WORK ITEM: Retype verbatim the lines of the listing, from the very first through the line with "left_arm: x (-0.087".

SOURCE DATA:
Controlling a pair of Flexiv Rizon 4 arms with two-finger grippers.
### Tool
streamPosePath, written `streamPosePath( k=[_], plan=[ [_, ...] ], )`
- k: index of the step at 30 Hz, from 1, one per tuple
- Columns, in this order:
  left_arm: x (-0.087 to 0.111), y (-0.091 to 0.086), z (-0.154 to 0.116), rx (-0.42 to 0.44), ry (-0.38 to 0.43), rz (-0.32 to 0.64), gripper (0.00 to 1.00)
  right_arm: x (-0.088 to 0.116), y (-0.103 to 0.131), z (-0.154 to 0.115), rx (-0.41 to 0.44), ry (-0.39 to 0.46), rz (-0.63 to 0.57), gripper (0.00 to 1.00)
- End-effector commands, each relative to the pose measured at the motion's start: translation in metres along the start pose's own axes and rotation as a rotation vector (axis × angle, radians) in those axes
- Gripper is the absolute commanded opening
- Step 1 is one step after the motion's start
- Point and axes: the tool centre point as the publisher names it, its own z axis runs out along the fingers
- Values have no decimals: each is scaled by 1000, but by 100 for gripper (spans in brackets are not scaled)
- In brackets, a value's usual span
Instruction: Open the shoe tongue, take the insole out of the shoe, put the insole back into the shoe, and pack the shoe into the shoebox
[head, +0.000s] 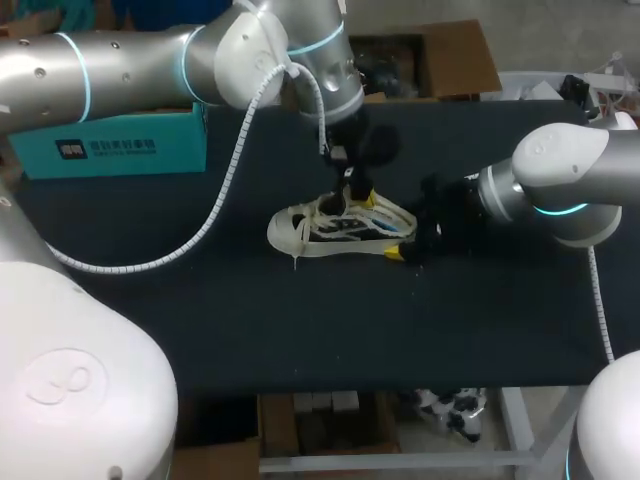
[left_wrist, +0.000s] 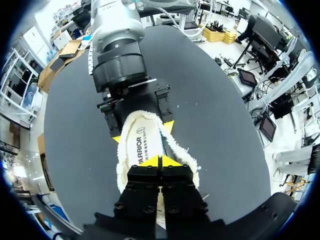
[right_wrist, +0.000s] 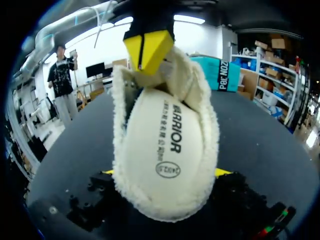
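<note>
A white low shoe (head: 320, 228) with fleece lining lies on its sole in the middle of the black table (head: 300, 330), toe to the left. Its printed insole (left_wrist: 140, 150) lies inside, seen through the opening (right_wrist: 160, 145). My left gripper (head: 352, 190) comes down from above, its yellow tips (left_wrist: 160, 162) pressed together on the edge of the tongue (right_wrist: 187, 75) over the front of the opening. My right gripper (head: 395, 230) is at the heel, its fingers spread wide and touching both sides of it (left_wrist: 142, 131). The teal shoebox (head: 110, 145) stands at the back left.
A loose lace end (head: 297, 262) hangs from the toe onto the cloth. The table's front edge runs just ahead of my arm bases. The left arm's white cable (head: 215, 215) sags over the table's left part.
</note>
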Motion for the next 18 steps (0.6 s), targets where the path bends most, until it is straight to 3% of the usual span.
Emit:
streamPosePath(
  k=[1,3,5,13,18],
  plan=[
    [9,-9,2,-43,-17,3,27,1,-6,8,-2,2,-1,0],
    [10,-10,7,-66,-22,1,36,1,-6,8,-2,2,-1,0],
    [10,-10,12,-79,-20,-5,38,1,-6,8,-2,2,-1,0],
    [8,-2,23,-108,-24,-27,31,1,-6,8,-2,2,-1,0],
    [8,-1,23,-122,-29,-22,31,1,-6,8,-2,2,-1,0]
  ],
)
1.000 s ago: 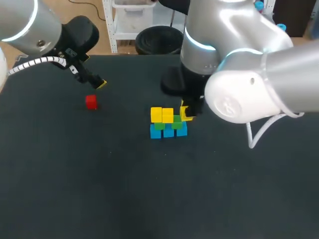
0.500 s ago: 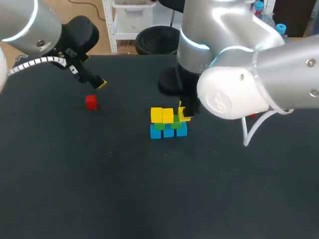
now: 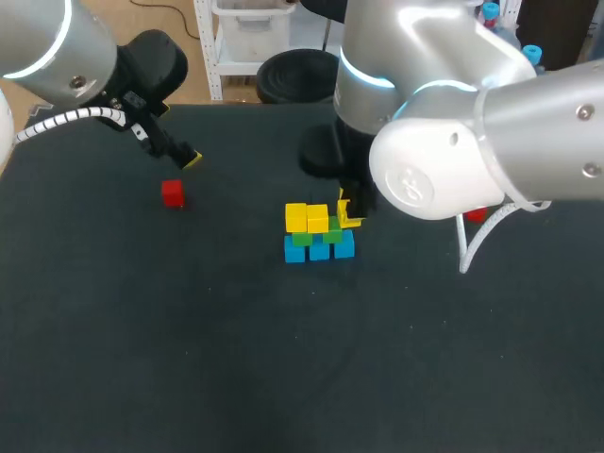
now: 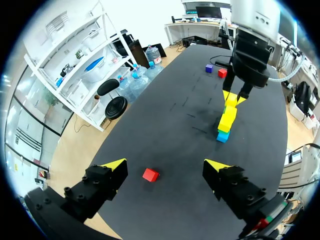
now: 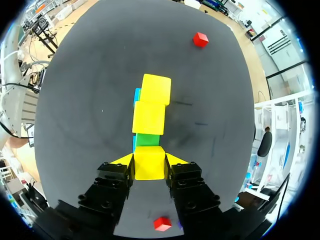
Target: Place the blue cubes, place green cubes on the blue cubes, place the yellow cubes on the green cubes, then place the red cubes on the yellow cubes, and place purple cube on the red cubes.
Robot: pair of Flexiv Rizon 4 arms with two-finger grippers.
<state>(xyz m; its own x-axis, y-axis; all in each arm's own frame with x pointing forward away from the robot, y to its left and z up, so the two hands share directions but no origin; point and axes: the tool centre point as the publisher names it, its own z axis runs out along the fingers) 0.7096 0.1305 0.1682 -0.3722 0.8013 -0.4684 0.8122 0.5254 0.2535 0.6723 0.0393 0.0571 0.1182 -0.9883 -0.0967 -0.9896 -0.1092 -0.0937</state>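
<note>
1. The right pincer was clamped on a small yellow cube. One yellow-tipped finger pressed each of two opposite faces, so the gap was only the cube's width.
2. The stack stood near the middle of the black counter. It had a row of blue cubes at the bottom and green cubes on them. Two yellow cubes sat side by side on the green, at the end away from the right pincer.
3. The held cube was in line with that top row, over the uncovered green end. Could not tell whether it rested on the green or hung just above it.
4. The left pincer was wide apart and held nothing, above the counter and well apart from the stack.
5. A red cube lay on the counter ahead of the left pincer, touching neither finger.
6. A second red cube and a purple cube lay close together on the counter beyond the right arm.
</note>
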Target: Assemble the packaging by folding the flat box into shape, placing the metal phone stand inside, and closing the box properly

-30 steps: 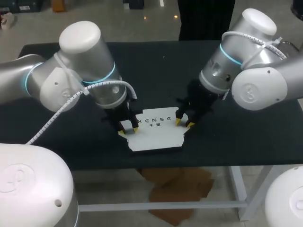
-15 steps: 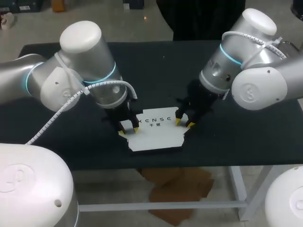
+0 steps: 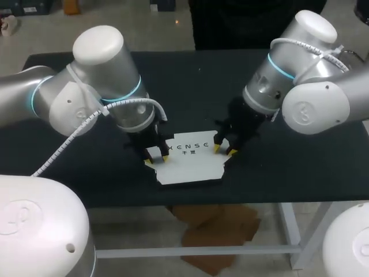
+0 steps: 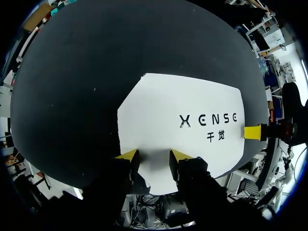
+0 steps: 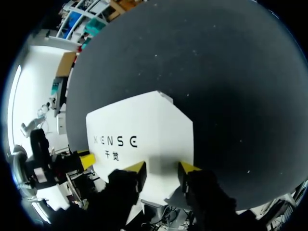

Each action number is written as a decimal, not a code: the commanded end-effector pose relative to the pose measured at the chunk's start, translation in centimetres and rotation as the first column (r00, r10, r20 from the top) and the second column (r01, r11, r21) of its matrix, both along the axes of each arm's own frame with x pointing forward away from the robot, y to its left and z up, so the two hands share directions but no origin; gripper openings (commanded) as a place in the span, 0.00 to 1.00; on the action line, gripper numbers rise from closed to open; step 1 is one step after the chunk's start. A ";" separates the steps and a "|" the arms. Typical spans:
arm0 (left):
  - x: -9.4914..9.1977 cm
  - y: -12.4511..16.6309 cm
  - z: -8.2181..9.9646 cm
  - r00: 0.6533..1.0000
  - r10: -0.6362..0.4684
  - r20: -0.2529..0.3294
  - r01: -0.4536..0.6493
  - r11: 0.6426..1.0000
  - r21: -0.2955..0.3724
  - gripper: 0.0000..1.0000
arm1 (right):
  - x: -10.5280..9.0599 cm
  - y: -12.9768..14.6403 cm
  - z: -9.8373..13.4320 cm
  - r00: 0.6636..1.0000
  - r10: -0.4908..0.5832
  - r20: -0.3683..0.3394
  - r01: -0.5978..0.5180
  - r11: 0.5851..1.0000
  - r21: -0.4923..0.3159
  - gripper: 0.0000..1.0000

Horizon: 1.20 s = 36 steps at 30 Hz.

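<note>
The white flat box [image 3: 190,164], printed side up, lies on the black table near its front edge. My left gripper [image 3: 155,159] points down at the box's left end. In the left wrist view its open fingers [image 4: 154,156] rest on the box [image 4: 183,110] at that end, with white card showing between the tips. My right gripper [image 3: 225,150] stands at the box's right end. In the right wrist view it [image 5: 162,168] is open too, tips set on the box [image 5: 139,125]. Each wrist view shows the other arm's yellow tip at the far end. No metal phone stand is in view.
The table's front edge [image 3: 190,194] runs just below the box. Bare black tabletop [image 3: 190,86] stretches behind the box and out to both sides [image 3: 323,167].
</note>
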<state>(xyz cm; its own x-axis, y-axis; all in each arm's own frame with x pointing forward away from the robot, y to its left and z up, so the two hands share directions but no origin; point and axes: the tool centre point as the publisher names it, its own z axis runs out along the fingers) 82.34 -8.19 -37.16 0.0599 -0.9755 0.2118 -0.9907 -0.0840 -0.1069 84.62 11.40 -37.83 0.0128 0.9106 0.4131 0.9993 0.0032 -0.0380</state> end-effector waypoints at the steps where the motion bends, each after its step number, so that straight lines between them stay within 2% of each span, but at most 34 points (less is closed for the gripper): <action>1: 0.1 -0.2 -0.2 1.000 0.001 0.001 -0.001 1.000 0.005 0.41 | 0.0 0.0 0.0 1.000 0.001 -0.002 -0.001 1.000 0.002 0.46; 5: 0.1 -0.2 -0.2 1.000 0.001 0.001 -0.001 1.000 0.005 0.35 | 0.0 0.0 0.0 1.000 0.001 -0.002 -0.001 1.000 0.002 0.45; 6: 0.1 -0.2 -0.2 1.000 0.001 0.001 -0.001 1.000 0.005 0.31 | 0.0 0.0 0.0 1.000 0.001 -0.002 -0.001 1.000 0.002 0.45; 9: 0.0 -0.2 -0.2 1.000 0.001 0.010 -0.001 1.000 0.007 0.29 | -0.2 -0.1 0.0 1.000 -0.006 0.025 0.006 1.000 -0.020 0.49; 12: -0.3 -0.2 -0.2 1.000 0.000 0.023 0.000 1.000 0.008 0.34 | -0.7 -0.2 -0.1 0.999 -0.005 0.054 0.007 1.000 -0.028 0.54; 15: -0.5 -0.2 -0.2 1.000 -0.004 0.031 0.004 1.000 0.006 0.39 | -0.9 -0.3 -0.2 0.997 -0.006 0.075 0.008 0.999 -0.033 0.55; 36: -1.3 -0.4 -0.8 0.993 -0.066 0.101 0.073 0.995 -0.067 0.43 | -0.8 0.2 -1.3 0.987 0.002 0.158 -0.009 0.999 0.046 0.60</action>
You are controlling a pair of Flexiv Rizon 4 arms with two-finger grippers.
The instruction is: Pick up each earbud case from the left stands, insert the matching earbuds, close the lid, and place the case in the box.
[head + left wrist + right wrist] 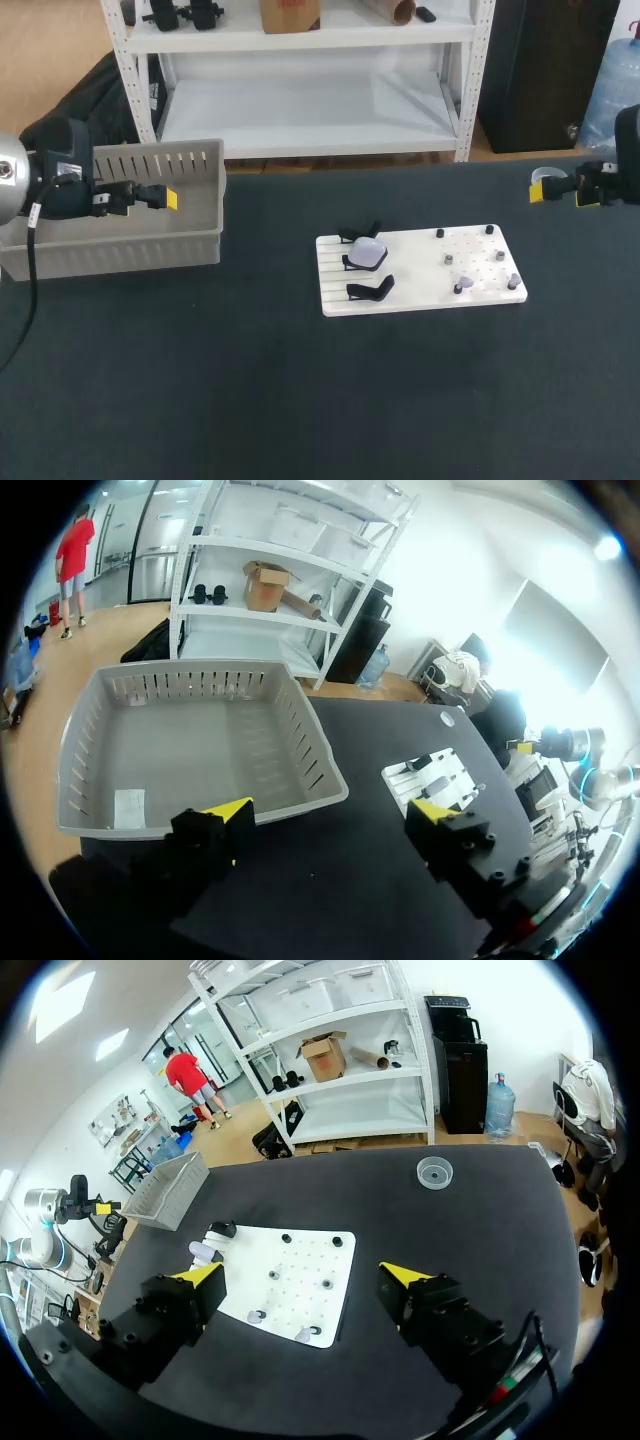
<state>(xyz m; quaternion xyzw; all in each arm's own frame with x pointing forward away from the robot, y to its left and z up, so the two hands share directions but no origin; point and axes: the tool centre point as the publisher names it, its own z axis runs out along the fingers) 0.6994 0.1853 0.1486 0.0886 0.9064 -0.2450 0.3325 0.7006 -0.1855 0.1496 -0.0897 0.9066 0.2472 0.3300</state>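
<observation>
Where the earbud case sits: on the middle of three black stands at the left end of a white board, mid-table, well apart from both grippers.
Case to left gripper: far ahead, past the corner of the grey box.
Case to right gripper: ahead of the fingers, at the board's far end.
Box: slotted walls, at the left rear of the table; a pale slip lies on its floor.
Board: small pieces stand on its right half, too small to tell apart.
Left arm: comes in level from the left edge, its gripper over the box, fingers spread wide.
Right arm: at the right edge, pointing towards the middle, fingers spread wide; a clear round cup is near it.
</observation>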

ANSWER FOR THIS EXERCISE:
Controlling a pair of Flexiv Rizon 4 arms with two-finger grippers.
### Tool
streamPosePath, written `streamPosePath( k=[_], plan=[ [_, ...] ], )`
- k: index of the step at 30 Hz, from 1, one per tuple
- Columns, in this order:
  left_arm: x (-0.087 to 0.111), y (-0.091 to 0.086), z (-0.154 to 0.116), rx (-0.42 to 0.44), ry (-0.38 to 0.43), rz (-0.32 to 0.64), gripper (0.00 to 1.00)

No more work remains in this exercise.